FieldTypeDescriptionRequiredIndexed
_idObjectIdUser IDYesPrimary
emailEmailStrUser email (unique)YesUnique
namestrDisplay nameYesNo
firebase_uidstrFirebase Auth UIDNoUnique
password_hashstrBcrypt password hashNoNo
is_activeboolAccount active statusYesYes
rolestrUser role (user/admin/beta)YesYes
subscription_tierstrSubscription levelNoYes
devicesList[Device]Registered devicesNoNo
preferencesdictUser preferencesNoNo
created_atdatetimeAccount creationYesYes
updated_atdatetimeLast modificationYesNo
last_logindatetimeLast login timeNoYes

Device Sub-Document:

python
class Device:
    device_id: str         # SHA-256 hash
    device_name: str       # "iPhone 15 Pro"
    device_type: str       # mobile, desktop, tv, tablet
    browser: Optional[str] # Chrome, Safari, Firefox
    os: Optional[str]      # iOS 17.2, Windows 11
    platform: Optional[str] # iOS, Android, Web, tvOS
    ip_address: Optional[str]
    last_active: datetime
    registered_at: datetime
    is_current: bool

Indexes:

python
IndexModel([("email", ASCENDING)], unique=True)
IndexModel([("firebase_uid", ASCENDING)], unique=True, sparse=True)
IndexModel([("is_active", ASCENDING)])
IndexModel([("role", ASCENDING)])
IndexModel([("created_at", DESCENDING)])

Example Document:

json
{
  "_id": ObjectId("507f1f77bcf86cd799439011"),
  "email": "user@example.com",
  "name": "John Doe",
  "firebase_uid": "abc123xyz",
  "is_active": true,
  "role": "user",
  "subscription_tier": "premium",
  "devices": [
    {
      "device_id": "a3f5...",
      "device_name": "iPhone 15 Pro",
      "device_type": "mobile",
      "platform": "iOS",
      "last_active": ISODate("2026-01-30T12:00:00Z")
    }
  ],
  "created_at": ISODate("2026-01-01T00:00:00Z"),
  "updated_at": ISODate("2026-01-30T12:00:00Z")
}

Collection: profile

Purpose: User profiles (separate from auth for performance)

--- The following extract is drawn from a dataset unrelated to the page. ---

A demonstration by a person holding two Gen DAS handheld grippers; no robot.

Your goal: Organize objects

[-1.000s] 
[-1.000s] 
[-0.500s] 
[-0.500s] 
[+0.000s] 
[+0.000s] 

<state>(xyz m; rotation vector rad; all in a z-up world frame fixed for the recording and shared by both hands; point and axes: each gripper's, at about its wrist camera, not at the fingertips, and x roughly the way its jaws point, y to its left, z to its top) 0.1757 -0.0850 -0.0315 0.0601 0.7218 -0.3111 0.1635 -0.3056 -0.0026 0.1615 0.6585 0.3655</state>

Model: app.models.profile.Profile

Key Fields:

FieldTypeDescription
user_idstrReference to User._id
biostrUser biography
avatar_urlstrProfile picture URL
language_preferencestrPreferred language (he/en/es)
subtitle_preferencesdictSubtitle settings
playback_preferencesdictPlayback settings

Indexes:

python
IndexModel([("user_id", ASCENDING)], unique=True)

Content Management

Collection: content

Purpose: All video-on-demand (VOD) content

Model: app.models.content.Content

Key Fields:

FieldTypeDescriptionIndexed
_idObjectIdContent IDPrimary
titlestrHebrew titleText
title_enstrEnglish titleText
title_esstrSpanish titleText
descriptionstrHebrew descriptionText
description_enstrEnglish descriptionText
description_esstrSpanish descriptionText
thumbnailstrThumbnail URLNo
backdropstrBackdrop image URLNo
poster_urlstrTMDB poster URLNo
section_idsList[str]Content sectionsYes
primary_section_idstrMain sectionYes
content_formatstrmovie/series/documentaryYes
audience_idstrAge ratingYes
genre_idsList[str]Genre classificationsYes
topic_tagsList[str]Theme tagsYes
subcategory_idsList[str]Sub-categoriesYes
stream_urlstrHLS/DASH stream URLNo
durationstr"1:45:00"No
yearintRelease yearYes
ratingfloatTMDB ratingNo
castList[str]Cast membersNo
directorstrDirector nameNo
tmdb_idintTMDB identifierUnique
is_featuredboolFeatured contentYes
view_countintTotal viewsYes
created_atdatetimeAdded dateYes

5-Axis Taxonomy System:

  1. Section - Where content lives in navigation (can be in multiple)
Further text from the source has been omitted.